Navigating domestic violence isn’t easy and can lead to lasting mental health effects, including post-traumatic stress disorder (PTSD).
A home is your safe haven in a world that’s sometimes chaotic and stressful. But when there’s violence where you live, it can be a continuous source of stress and undermine your psychological stability.
Whether you’re an adult experiencing intimate partner violence, or a child living with domestic abuse from an adult, you can develop post-traumatic stress disorder (PTSD).
PTSD was formerly associated only with war veterans, but anyone can develop this condition.
Any traumatic event involving a threat to your safety — such as a car accident or natural disaster — can lead to PTSD. Not everyone who experiences a traumatic event will develop PTSD.
An estimated 70% of adults in the United States will experience a traumatic event at least once in their lifetime, but only about 20% of them will develop PTSD.
Domestic violence can activate the fight, flight, or freeze response, which can lead to PTSD.
Traumatic events such as accidents have an end point after which you can work on recovery. Other types of traumas such as domestic violence are long-term (chronic), meaning they continue or repeat indefinitely.
This type of ongoing trauma can lead to complex PTSD (C-PTSD).
In need of help right now?
If you’re in a domestic violence situation, you’re not alone. Millions of people each year live with and report domestic violence by an intimate or romantic partner.
Nothing you’ve done can make you “deserve” any form of abuse from a partner or anyone else.
There are steps you can try to navigate the situation until you feel it’s safe to leave. Psych Central offers several resources for survivors of domestic or intimate partner violence.
You can check out these Psych Central pages:
- How to Deal with Domestic Violence
- How to Leave an Abusive Relationship and Not Go Back
- How to Heal After an Abusive Relationship
If you’re unsure about whether your situation is an abusive one, consider checking out these pages:
Triggers are trauma reminders or prompts that activate your sympathetic nervous system response. They usually connect to your trauma in some way such as a location where domestic violence occurred.
When you witness a trigger, you may experience a physical reaction such as a startle response or elevated heart rate. A trauma trigger can cause an elevated reaction but the same sensory experience might not affect someone without PTSD.

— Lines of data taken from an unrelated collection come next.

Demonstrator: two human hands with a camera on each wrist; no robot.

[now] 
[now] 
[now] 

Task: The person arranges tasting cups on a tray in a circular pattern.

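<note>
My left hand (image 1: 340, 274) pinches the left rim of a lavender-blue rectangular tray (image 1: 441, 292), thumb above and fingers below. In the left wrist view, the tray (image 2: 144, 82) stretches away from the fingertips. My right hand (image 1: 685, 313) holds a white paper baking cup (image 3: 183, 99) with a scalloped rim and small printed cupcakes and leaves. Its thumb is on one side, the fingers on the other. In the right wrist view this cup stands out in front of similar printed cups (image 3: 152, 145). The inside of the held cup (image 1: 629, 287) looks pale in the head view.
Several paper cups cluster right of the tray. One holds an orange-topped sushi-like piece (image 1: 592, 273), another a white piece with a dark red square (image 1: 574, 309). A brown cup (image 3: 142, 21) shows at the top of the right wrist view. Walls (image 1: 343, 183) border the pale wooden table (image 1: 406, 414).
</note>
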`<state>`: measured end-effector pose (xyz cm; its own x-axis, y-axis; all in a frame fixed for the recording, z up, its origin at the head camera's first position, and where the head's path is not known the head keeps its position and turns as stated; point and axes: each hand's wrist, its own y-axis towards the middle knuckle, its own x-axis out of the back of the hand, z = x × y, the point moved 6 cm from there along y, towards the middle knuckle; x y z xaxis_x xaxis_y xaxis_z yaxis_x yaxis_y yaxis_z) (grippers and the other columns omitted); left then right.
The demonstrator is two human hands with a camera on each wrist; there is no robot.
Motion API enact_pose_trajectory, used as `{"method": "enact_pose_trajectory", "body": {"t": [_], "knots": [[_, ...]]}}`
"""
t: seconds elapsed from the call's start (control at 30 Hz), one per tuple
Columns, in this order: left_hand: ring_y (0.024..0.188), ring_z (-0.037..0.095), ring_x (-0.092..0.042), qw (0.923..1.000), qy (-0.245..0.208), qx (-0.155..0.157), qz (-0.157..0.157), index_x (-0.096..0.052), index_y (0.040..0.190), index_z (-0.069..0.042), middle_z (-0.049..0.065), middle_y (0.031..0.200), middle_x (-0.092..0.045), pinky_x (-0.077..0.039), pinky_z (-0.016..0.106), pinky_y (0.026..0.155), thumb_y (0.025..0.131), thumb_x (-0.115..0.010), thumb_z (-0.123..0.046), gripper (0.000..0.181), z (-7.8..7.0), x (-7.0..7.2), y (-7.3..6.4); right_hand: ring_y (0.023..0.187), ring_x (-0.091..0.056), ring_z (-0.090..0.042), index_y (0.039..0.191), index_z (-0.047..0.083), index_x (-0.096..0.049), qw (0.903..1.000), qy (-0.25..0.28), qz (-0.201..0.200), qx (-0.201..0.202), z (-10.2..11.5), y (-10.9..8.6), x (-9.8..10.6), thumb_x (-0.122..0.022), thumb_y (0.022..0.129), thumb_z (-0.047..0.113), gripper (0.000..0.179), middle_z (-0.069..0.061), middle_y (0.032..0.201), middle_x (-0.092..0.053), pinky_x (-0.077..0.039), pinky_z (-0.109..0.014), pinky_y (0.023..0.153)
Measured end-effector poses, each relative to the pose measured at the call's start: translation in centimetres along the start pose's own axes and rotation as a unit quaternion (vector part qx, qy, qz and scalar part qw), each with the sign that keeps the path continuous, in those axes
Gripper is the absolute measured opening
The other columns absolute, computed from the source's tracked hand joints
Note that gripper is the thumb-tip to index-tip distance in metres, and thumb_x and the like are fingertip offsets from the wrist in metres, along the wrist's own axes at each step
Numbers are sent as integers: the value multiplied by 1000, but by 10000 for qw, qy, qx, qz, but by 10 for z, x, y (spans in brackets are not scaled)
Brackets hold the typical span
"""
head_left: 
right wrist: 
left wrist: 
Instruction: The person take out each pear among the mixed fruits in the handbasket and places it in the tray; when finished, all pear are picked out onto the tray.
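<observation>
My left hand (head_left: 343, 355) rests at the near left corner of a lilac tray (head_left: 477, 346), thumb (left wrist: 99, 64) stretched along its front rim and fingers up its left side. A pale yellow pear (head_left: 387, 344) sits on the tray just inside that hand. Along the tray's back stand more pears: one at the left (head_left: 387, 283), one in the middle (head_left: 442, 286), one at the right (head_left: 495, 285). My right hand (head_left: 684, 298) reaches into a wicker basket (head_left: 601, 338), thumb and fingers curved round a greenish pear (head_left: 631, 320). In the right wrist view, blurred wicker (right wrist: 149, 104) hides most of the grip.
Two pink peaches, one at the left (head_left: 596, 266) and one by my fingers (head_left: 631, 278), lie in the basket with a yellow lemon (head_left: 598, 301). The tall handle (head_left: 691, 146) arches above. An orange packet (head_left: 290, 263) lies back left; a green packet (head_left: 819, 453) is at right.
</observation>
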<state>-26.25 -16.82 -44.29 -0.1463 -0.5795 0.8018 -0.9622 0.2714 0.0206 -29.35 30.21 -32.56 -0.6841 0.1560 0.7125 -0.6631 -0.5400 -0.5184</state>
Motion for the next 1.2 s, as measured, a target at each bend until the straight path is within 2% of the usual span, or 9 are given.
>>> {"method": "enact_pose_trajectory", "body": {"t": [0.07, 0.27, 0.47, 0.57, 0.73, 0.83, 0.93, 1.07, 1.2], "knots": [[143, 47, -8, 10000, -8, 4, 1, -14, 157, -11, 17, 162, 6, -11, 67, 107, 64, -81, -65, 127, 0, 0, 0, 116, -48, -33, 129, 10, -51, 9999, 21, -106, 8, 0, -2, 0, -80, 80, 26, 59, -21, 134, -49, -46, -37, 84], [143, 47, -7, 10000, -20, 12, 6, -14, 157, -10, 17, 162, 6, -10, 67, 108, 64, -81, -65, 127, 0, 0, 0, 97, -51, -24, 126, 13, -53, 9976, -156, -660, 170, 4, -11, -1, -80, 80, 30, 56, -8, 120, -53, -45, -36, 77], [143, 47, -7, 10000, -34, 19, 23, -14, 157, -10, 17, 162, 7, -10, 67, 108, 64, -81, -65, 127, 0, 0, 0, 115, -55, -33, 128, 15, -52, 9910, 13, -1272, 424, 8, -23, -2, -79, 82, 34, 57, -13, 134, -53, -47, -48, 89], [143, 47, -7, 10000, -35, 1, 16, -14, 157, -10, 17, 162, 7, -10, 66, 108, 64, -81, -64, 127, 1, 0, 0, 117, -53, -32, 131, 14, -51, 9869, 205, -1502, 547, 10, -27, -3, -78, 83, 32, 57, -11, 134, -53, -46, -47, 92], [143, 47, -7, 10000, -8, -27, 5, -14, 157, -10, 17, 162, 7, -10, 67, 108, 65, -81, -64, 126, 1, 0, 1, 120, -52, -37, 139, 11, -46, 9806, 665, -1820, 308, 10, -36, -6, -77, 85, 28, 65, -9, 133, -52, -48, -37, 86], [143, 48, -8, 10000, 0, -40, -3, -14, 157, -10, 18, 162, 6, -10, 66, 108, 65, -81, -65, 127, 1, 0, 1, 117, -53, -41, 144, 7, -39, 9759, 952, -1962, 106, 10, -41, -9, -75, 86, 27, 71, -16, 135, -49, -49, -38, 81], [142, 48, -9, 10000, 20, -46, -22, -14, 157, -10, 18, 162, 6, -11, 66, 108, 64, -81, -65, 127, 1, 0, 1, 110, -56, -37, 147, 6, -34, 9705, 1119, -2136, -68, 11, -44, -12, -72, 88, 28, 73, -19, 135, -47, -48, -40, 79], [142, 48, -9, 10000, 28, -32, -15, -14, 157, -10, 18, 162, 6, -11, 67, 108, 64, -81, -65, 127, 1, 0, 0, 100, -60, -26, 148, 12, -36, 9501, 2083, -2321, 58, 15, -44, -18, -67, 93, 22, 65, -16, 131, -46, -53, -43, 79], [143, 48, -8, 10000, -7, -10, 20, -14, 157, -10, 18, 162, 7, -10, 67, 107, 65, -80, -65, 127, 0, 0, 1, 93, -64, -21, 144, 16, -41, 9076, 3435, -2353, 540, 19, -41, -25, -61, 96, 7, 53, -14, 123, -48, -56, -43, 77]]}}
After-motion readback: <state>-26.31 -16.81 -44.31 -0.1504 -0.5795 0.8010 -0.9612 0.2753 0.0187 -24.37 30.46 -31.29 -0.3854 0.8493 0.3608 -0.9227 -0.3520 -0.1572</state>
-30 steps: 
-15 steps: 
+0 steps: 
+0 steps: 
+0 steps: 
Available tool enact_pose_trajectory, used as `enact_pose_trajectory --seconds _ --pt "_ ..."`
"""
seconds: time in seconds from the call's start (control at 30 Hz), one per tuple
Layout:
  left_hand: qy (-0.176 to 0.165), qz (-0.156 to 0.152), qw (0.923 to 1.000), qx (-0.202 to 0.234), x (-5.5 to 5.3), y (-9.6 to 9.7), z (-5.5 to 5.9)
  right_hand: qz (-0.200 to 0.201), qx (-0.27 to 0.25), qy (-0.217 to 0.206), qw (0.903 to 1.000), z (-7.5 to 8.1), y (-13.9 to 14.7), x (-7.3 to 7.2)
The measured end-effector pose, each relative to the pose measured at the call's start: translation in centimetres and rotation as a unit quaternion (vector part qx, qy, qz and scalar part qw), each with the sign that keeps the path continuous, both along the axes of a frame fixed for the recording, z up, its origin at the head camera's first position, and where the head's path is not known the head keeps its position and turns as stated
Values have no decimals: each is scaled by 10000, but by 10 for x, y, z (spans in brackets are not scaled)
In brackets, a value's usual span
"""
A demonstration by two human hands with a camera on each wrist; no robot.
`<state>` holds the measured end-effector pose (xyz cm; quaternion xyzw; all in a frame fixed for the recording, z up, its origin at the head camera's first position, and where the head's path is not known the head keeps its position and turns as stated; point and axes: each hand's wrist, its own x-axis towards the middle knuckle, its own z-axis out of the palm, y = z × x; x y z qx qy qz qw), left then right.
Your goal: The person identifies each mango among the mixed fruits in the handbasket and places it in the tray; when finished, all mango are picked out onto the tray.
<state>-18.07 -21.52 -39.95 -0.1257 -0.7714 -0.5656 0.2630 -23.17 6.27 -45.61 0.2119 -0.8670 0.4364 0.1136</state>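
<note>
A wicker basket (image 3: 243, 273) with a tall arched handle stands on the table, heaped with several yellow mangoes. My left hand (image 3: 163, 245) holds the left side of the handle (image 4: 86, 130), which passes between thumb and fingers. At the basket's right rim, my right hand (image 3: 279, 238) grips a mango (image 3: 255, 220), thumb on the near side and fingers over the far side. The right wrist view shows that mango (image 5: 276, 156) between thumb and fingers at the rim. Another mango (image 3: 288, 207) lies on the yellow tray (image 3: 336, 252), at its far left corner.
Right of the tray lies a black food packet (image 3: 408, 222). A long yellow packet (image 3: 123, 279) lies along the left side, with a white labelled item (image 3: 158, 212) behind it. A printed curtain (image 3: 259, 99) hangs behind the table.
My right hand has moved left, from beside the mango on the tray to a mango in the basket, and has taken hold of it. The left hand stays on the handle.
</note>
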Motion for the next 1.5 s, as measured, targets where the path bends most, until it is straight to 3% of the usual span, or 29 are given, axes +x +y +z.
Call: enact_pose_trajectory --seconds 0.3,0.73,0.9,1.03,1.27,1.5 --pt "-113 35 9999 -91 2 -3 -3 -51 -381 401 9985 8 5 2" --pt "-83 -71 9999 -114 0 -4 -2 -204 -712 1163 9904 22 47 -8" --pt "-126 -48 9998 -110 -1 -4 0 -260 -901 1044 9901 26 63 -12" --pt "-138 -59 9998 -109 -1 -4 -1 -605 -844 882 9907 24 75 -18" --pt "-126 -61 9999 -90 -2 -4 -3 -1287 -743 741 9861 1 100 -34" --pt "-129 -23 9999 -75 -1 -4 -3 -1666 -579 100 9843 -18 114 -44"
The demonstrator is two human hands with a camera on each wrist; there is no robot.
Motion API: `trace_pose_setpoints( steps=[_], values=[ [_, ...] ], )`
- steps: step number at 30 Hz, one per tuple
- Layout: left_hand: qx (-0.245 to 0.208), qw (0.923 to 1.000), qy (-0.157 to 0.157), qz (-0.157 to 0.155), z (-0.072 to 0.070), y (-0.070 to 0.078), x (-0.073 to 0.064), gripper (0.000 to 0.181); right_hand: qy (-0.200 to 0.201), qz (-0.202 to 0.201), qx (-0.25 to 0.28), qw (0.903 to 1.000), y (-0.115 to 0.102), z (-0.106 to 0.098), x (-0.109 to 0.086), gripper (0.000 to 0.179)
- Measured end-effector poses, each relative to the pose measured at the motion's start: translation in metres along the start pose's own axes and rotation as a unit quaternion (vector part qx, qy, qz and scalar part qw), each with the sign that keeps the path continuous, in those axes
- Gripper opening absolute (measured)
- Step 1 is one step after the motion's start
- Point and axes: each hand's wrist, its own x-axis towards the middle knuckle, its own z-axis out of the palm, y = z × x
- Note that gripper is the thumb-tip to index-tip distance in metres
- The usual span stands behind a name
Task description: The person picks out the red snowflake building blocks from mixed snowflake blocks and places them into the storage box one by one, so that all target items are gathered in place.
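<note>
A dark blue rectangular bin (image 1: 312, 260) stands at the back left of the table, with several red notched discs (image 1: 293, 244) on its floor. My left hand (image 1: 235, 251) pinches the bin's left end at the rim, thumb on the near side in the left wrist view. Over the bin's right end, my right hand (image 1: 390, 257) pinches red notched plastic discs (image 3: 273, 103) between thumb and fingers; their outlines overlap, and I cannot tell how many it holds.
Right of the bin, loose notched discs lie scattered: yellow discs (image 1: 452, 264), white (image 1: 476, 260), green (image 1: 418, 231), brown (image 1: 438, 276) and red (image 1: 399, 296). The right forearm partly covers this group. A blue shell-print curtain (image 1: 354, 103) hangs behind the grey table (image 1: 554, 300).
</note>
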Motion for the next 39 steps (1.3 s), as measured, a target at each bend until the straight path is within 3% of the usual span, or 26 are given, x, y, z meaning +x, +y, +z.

Domestic violence triggers can include anything that reminds your brain of the person involved in your trauma:
- Sounds: breaking glass, slamming doors, or yelling
- Smells: cigarette smoke, coffee, or cologne
- Sights: the person’s style of clothing, hairstyle, or type of vehicle they drive
Triggers can be less direct, too. For example, you might see someone walking a dog. This might remind you of a conversation about dogs that you had with the person involved in the domestic violence you’ve experienced.
Long-term trauma can have lasting effects on the way your brain works. It can even change the shape of your brain.
According to a 2018 study, people living with PTSD may have smaller hippocampi. The hippocampus plays an important role in learning and memory.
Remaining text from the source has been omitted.